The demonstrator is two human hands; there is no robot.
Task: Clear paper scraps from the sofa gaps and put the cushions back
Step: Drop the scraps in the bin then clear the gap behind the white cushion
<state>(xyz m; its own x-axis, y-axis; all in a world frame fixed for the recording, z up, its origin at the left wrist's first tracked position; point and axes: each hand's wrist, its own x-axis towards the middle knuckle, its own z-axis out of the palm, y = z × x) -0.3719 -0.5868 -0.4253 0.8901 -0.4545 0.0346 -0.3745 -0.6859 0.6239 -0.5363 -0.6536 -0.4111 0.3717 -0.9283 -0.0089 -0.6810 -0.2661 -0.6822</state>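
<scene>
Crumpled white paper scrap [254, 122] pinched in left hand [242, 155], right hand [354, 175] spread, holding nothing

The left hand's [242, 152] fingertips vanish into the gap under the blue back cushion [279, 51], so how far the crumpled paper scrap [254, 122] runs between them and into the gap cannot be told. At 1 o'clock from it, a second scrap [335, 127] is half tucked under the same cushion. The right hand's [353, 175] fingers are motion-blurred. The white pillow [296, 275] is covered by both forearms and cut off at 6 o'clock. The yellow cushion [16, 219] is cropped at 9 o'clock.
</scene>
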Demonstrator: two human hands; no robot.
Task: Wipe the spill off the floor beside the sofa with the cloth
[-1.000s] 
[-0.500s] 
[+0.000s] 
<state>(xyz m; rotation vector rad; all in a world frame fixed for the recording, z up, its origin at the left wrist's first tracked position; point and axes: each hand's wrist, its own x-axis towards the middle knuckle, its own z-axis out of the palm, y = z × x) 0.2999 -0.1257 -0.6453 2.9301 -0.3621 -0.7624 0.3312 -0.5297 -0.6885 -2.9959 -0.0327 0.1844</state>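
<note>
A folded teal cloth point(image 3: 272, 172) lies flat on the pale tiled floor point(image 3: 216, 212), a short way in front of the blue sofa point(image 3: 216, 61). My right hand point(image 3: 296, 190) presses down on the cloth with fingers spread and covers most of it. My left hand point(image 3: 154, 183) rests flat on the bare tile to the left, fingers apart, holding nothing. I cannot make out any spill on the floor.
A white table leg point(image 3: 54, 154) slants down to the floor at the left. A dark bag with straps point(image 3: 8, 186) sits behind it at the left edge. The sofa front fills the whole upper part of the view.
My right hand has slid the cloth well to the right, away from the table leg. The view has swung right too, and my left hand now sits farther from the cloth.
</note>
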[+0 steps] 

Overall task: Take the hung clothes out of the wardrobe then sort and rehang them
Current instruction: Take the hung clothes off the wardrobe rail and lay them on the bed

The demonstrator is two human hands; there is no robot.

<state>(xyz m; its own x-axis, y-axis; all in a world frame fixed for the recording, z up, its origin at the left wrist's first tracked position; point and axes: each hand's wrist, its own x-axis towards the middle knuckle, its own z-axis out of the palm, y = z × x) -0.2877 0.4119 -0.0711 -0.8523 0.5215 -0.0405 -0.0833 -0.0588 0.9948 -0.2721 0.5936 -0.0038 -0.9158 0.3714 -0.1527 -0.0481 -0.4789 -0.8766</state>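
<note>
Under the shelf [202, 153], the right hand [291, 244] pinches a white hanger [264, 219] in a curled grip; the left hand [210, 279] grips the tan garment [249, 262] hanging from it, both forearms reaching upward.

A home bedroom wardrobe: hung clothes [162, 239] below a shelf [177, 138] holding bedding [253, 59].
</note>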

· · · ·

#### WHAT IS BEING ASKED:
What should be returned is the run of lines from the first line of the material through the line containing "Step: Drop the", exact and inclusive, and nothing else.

#### RESPONSE AREA:
The demonstrator is two human hands; there is no robot.
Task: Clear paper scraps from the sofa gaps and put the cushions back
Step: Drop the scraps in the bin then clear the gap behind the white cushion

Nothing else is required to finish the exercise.